On the other hand, it is evident that the parties contemplated some liability on the part of either Facings, Inc. or Decker in the event of default. The contracts provide for "re-leasing" or sale by the lessor of the repossessed equipment with application of any proceeds so obtained to the liability of the lessee. In some jurisdictions repossession by the conditional vendor terminates the obligations of the vendee under the contract. See New Hampshire Fire Ins. Co. v. Curtis, 264 Ala. 137, 85 So.2d 441 (1955); Noble Gill Pontiac, Inc. v. Bassett, 227 Ark. 211, 297 S.W.2d 658 (1957). In others a provision allowing the conditional vendor to recover from the defaulting vendee the amount of any deficiency which may exist after an application of the proceeds of resale to the original debt has been held valid and enforceable. Knoebel v. Chief Pontiac, Inc., 61 N.M. 53, 294 P.2d 625 (1956); Barrett v. Distributor's Group, Inc., 89 Ga. App. 458, 79 S.E.2d 587 (1953). In Illinois, repossession under a contract of conditional sale does not constitute a rescission of the contract. Latham v. Sumner, 89 Ill. 233 (1878); Bangert v. Emmco Ins. Co., 349 Ill. App. 257 (1953); Frazier v. Allison, 315 Ill. App. 253 (1942); Herbert v. Rhodes-Burford Furniture Co., 106 Ill. App. 583 (1902). The validity of a provision authorizing resale by the vendor has also been recognized in this State. Bangert v. Emmco Ins. Co., supra; Herbert v. Rhodes-Burford Furniture Co., supra.
We can only conclude that the contracts in the instant case provided for a penalty rather than liquidated damages. It was thus incumbent upon plaintiff to establish its actual damages. In light of the language pertaining to the "re-leasing" or sale of the equipment after repossession, we feel that evidence relating to the ultimate disposition of the trucks would be pertinent in establishing damages, for the plaintiff should stand in no better position as a result of this suit than it would have occupied had the contracts been fulfilled.

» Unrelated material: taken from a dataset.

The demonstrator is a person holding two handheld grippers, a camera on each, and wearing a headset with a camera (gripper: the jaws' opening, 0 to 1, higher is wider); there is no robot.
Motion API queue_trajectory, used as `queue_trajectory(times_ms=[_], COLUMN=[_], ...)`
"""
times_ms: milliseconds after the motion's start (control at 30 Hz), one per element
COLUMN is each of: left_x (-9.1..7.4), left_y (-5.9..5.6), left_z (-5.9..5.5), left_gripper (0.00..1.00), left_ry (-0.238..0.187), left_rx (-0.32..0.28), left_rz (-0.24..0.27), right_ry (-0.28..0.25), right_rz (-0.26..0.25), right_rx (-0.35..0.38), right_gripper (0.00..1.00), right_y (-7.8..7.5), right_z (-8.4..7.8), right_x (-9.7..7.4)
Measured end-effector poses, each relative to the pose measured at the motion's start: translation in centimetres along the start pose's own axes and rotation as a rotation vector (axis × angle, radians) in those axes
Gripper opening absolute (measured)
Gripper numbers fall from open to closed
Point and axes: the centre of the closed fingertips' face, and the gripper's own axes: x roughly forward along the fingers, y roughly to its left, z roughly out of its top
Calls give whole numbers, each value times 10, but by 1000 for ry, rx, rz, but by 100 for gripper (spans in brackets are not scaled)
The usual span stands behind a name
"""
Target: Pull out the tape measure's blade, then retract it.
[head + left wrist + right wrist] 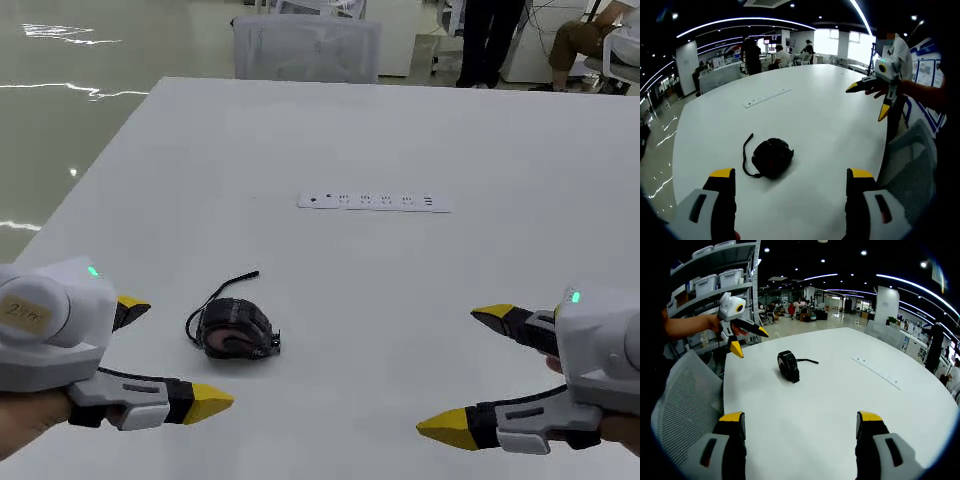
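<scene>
Tape measure lies round, black, on smooth table.

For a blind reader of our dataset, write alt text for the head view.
A black tape measure lies untouched on a white table, with no blade out. The left gripper and right gripper hover open on either side of it, the left one nearer. A white power strip lies farther back.

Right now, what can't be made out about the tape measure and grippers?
- tape measure: blade tip and lock, too small and dark in every view.
- left gripper, right gripper: rear bodies cut off by the head view's edges.
- white strip: markings too small, head view.
</scene>
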Motion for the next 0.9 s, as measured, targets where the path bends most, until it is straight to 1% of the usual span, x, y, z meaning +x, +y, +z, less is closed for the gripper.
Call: queue_trajectory(times_ms=[133,267,367,533,633,733,800,900], left_x=[2,6,9,14,17,20,21,23], left_y=[-4,1,2,10,11,15,16,20], left_z=[0,0,2,4,4,5,8,9], left_gripper=[89,88,87,84,82,80,78,77], left_ry=[11,17,20,26,43,45,26,22], left_rx=[24,46,63,90,103,107,112,116], left_rz=[-9,-21,-32,-52,-67,-76,-87,-96], right_ry=[-5,-15,-16,-7,0,2,-1,-7], right_rz=[17,24,36,52,64,72,71,80], right_rx=[-20,-64,-76,-98,-109,-123,-120,-126], right_gripper=[92,88,87,83,81,80,80,79], right_y=[-2,-6,-10,-13,-14,-15,-18,-19], right_z=[3,7,9,9,8,8,8,9], right_x=[4,7,10,15,19,21,23,26])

Nor do we find any merit in the counterclaims of the defendants. The rights and remedies of the parties must be determined from the terms of the contracts upon which this controversy centers. The record reveals a default in the payments for the month of June, 1955. The contracts provide for repossession by the plaintiff in the event of such default. For this reason alone we cannot probe the motives of the plaintiff in insisting upon the strict enforcement of a provision in the contracts which is clear and unambiguous on its face.
The judgment is reversed and the cause remanded for proceedings consistent with the views herein expressed.
Judgment reversed and cause remanded with directions.
SCHWARTZ, P.J. and McCORMICK, J., concur.